Friday, July 3, 2026
Marwaan Macan-Markar
- In the words of Uchane Cheangsan, Thailand’s military-appointed parliament is a legislative body of ‘’servants of the secret thief.” The pro-democracy activist needs little prodding to elaborate who the ‘’thief” is – the coup leaders.
”They stole democracy from the Thais,” said Uchane, a leading member of the Sep.19 anti-coup network, soon after the National Legislative Assembly (NLA) had its opening session Tuesday. Some 40 members of this network staged a protest, including carrying a wreath, outside the parliament to mark the occasion.
Although small in number, the critics of the coup have turned to the streets of the Thai capital to serve as an opposition platform to challenge the legitimacy of the junta’s power. The Sep.19 network, which is in the vanguard, was formed soon after twice-elected prime minister Thaksin Shinawatra was ousted from office when tanks and troops took over the streets of Bangkok.
On Monday afternoon, some 200 activists marched to the Democracy Monument, located in a historic neighbourhood here, calling for political reform incorporating grassroots concerns. The previous Saturday, Oct. 14, close to 250 students and activists took to the streets outside Bangkok’s Thammasat University chanting anti-coup slogans.
These early sparks of protest, however, have not come in the way of the junta’s plans to push through with a political agenda it announced after grabbing power from Thaksin, who was away in New York at the time and has since taken refuge in London. The inaugural sitting of the NLA was the third step in this military initiative, following the introduction of a new constitution and the appointment of a prime minister.
And as the first order of business, the 242-seat NLA elected 68-year-old Meechai Ruchupan as its speaker. But this choice of Meechai, a leading legal advisor of the junta, was not without controversy. Questions were raised in the media concerning his suitability, given the role of advisor he had played at one stage during the five years of the Thaksin administration.
‘’Mr. Meechai is facing pressure from those opposing Mr. Thaksin,” the ‘Bangkok Post’ newspaper reported Tuesday. ‘’They say he should not be allowed to lead the legislative assembly because he served as a legal adviser to the Thaksin government.”
The questions over Meechai, however, are not all that the parliamentarians handpicked by the military have had to confront. Pro-democracy and grassroots activists questioned the junta’s choice of men and women to make up the new parliament, since a third of the new legislators are serving and retired military officers. The others are technocrats, former civil servants and senior academics. Absent from this body are voices representing the country’s majority, the rural poor, say activists.

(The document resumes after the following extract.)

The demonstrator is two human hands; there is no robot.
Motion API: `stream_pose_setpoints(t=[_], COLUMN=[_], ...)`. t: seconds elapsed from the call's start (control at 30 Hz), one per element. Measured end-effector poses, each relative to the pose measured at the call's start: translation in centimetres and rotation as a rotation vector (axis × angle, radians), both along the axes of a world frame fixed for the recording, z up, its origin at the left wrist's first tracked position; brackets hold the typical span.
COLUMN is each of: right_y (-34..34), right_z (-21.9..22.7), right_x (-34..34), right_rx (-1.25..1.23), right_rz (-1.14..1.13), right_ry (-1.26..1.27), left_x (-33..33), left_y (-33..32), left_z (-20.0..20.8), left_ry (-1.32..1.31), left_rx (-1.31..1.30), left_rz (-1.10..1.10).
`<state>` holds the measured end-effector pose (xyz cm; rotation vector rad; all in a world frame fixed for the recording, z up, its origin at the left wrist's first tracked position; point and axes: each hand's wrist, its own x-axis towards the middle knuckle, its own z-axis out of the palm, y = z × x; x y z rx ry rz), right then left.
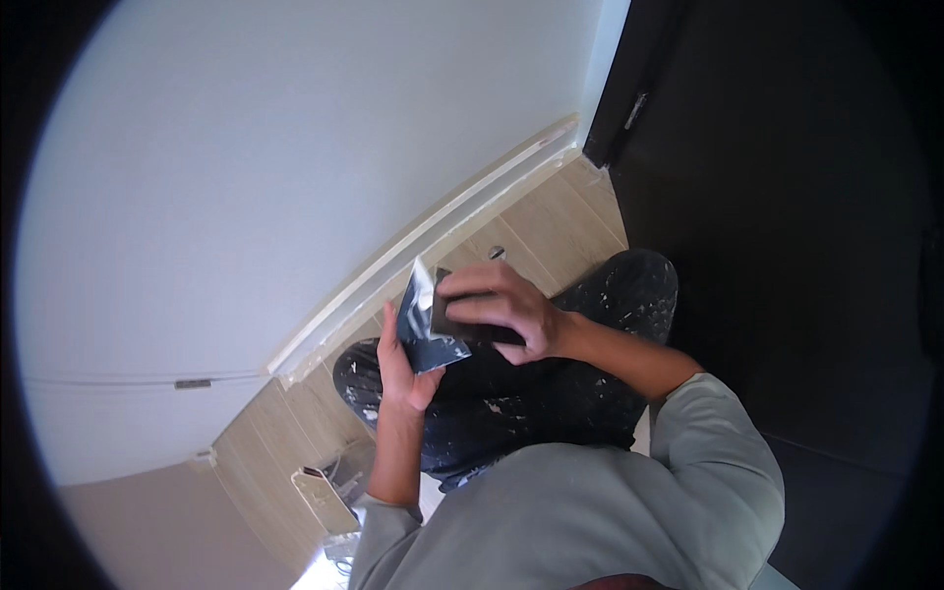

And in the days ahead, The NLA will also have to convince the large number of Thais who came out in support of the coup that it is an institution determined to strengthen the country’s journey back to democracy – which the Thaksin government was accused of undermining. It is as high as another expectation among Thaksin’s critics – ending the culture of alleged corruption, nepotism and abuse of power he created as the country’s leader.
‘’The new assembly has to prove that it is going to make a difference and not be a body of technocrats,” Sunai Phasuk, researcher for Human Rights Watch, the global rights watchdog, told IPS. ‘’They have to help achieve the democratic reform that was promised.”
And the test of sincerity can be gauged ‘’by the way the NLA functions,” he added. ‘’The NLA will be able to push democracy forward if it permits democratic procedures to be established inside the assembly. It will have to be watched.”
NLA members are hopeful that such a climate can be achieved. ‘’We will take a part in helping the government’s plans towards political reform after the rules and regulations to establish commissions are set up,” Gotham Arya, an NLA member, said in an interview.
‘’The NLA will also be pushing for good governance,” added Gotham, who is also director of the research centre for peace building at Mahidol University. ‘’There will be criticism and I humbly accept that.”
Yet a forbidden area for the NLA is to hold the military-appointed government, led by Prime Minister Surayud Chulanont, a former army commander, accountable. The new rules enforced by the junta, which now calls itself the Council for National Security (CNS), has reserved that role to itself.
For its part, the NLA can only debate government policies, but lacks the power to impeach or censure a member of the Surayud administration, a feature of Thailand’s 1997 constitution annulled after the coup.
The new constitution guarantees the CNS other sweeping powers that also reduce the power of the NLA. They include the power to remove the prime minister and appoint a new one and also the power for the head of the CNS, coup leader Gen. Sonthi Boonyaratklin, to attend cabinet meetings.
According to some analysts, the junta does not sound convincing, particularly when its actions are measured against declarations, following the coup, that it will help rid Thailand of corruption and restore democracy. ‘’We have had a coup and the coup plotters have established their own government and own assembly. How can such an assembly advance democracy?” asks Michael Nelson, a German academic specialising in Thai political culture.
‘’The government is accountable to those who have tanks and guns,” he said in an interview. ”There will be a problem within the new assembly too because the majority in the assembly are against the few liberals who have been chosen. What space will there be in the assembly for these liberals to do something good?”